***** Supplied records *****

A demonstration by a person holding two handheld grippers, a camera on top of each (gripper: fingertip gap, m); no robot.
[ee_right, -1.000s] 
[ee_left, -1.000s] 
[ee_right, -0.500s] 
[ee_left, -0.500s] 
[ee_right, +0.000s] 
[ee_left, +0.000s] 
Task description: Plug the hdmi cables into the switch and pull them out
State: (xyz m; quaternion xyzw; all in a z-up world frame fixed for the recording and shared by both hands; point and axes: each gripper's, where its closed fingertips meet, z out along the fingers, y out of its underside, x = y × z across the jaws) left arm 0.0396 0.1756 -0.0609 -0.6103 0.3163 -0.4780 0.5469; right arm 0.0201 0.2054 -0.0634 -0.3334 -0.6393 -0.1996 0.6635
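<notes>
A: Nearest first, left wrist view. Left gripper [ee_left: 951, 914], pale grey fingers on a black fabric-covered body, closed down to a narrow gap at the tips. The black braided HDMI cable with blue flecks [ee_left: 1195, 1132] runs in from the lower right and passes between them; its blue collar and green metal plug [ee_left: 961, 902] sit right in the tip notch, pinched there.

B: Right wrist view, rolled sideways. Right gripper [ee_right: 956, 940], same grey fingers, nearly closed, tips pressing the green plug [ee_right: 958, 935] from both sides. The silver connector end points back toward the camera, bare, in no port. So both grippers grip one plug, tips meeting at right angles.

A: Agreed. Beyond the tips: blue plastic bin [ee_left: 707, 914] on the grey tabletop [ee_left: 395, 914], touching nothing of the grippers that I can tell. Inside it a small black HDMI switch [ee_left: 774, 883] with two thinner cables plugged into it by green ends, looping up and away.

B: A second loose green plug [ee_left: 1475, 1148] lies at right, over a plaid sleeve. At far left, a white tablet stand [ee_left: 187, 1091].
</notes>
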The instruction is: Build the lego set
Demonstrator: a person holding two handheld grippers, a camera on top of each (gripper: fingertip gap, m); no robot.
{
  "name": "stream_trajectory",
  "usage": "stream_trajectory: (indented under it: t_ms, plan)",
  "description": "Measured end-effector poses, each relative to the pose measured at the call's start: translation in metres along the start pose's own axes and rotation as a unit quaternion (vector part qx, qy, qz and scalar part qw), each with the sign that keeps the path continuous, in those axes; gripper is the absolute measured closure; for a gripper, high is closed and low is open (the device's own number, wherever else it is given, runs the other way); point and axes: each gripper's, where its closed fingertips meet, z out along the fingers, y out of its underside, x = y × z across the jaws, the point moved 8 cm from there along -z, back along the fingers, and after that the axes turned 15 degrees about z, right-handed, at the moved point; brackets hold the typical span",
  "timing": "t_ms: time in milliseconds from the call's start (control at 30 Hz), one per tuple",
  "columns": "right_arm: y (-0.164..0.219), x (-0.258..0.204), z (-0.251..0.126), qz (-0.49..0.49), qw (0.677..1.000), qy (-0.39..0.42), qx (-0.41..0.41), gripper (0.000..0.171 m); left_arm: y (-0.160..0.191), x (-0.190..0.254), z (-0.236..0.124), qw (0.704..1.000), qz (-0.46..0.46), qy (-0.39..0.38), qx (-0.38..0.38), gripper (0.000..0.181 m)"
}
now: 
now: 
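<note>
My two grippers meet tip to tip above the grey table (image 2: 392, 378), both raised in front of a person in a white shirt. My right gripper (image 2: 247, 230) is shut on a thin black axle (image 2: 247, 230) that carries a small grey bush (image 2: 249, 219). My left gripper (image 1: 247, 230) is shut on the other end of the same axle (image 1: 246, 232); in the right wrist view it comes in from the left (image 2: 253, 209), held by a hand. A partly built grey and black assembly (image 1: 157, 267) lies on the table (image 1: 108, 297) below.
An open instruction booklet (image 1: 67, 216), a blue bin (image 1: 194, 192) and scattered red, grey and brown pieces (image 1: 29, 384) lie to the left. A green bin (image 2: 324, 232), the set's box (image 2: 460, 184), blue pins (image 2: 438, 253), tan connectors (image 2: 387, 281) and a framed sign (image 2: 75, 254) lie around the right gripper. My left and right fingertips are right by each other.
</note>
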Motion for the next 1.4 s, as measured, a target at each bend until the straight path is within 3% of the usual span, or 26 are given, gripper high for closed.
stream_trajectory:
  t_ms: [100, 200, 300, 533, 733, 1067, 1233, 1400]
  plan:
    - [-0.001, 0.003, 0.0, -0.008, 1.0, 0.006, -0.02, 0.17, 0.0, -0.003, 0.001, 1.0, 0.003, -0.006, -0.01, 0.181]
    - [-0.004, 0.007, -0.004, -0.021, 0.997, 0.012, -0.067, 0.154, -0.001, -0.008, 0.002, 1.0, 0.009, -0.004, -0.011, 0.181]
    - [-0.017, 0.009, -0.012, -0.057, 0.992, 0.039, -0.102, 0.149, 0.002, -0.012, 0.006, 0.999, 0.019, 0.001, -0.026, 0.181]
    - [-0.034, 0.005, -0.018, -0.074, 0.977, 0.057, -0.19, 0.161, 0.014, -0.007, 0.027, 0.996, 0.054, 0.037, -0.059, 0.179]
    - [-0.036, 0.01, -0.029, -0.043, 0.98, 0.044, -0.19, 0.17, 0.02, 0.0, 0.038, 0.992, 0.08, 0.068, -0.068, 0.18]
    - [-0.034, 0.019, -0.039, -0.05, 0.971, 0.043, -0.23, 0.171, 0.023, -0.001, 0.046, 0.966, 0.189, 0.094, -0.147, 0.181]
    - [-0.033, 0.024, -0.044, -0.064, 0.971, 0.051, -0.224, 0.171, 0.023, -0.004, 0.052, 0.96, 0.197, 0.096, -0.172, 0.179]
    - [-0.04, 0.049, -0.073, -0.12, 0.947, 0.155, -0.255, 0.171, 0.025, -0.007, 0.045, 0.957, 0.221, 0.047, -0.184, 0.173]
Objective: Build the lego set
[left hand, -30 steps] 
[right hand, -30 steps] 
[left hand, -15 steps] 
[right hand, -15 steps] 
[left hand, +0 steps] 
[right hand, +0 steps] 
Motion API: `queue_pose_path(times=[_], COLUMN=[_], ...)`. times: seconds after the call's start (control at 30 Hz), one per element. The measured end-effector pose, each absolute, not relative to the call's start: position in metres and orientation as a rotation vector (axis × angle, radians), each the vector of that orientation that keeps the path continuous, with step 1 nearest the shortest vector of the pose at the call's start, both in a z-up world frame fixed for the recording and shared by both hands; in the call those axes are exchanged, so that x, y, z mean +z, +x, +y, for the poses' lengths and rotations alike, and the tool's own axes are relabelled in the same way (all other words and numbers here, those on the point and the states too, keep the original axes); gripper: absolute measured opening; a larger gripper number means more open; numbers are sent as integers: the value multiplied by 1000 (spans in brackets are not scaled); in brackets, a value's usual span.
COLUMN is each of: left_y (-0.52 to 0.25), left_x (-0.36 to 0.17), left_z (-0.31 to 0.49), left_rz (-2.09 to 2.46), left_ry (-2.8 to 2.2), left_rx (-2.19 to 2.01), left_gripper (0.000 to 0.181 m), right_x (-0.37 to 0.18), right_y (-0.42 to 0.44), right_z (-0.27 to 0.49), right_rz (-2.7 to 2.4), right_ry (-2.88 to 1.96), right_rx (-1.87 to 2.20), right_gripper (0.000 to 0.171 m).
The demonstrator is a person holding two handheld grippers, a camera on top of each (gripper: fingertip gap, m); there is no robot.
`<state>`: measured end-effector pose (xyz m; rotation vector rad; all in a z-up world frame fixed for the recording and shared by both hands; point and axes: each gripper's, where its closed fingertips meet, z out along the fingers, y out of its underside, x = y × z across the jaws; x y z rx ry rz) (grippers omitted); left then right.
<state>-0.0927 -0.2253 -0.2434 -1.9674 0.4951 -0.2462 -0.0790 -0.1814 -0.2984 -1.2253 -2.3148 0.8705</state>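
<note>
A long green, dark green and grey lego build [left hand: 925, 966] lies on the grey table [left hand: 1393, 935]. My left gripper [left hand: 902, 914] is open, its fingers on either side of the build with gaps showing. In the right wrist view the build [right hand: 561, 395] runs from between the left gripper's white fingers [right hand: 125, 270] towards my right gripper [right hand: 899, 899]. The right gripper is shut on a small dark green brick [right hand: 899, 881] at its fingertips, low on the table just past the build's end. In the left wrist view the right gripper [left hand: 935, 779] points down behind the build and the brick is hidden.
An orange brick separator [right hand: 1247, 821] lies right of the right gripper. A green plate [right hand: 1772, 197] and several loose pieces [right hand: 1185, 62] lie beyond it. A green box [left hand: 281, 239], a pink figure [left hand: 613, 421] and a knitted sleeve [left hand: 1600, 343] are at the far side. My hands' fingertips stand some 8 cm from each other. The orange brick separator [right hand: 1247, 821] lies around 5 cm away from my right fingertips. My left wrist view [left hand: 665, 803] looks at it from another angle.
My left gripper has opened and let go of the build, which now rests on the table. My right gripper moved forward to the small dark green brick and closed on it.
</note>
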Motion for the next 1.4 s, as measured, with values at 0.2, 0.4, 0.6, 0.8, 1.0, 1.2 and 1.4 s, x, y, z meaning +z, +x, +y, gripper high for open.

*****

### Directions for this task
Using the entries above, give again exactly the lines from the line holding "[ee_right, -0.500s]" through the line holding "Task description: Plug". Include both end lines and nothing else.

### Answer space
[ee_right, -0.500s] 
[ee_left, -0.500s] 
[ee_right, +0.000s] 
[ee_left, +0.000s] 
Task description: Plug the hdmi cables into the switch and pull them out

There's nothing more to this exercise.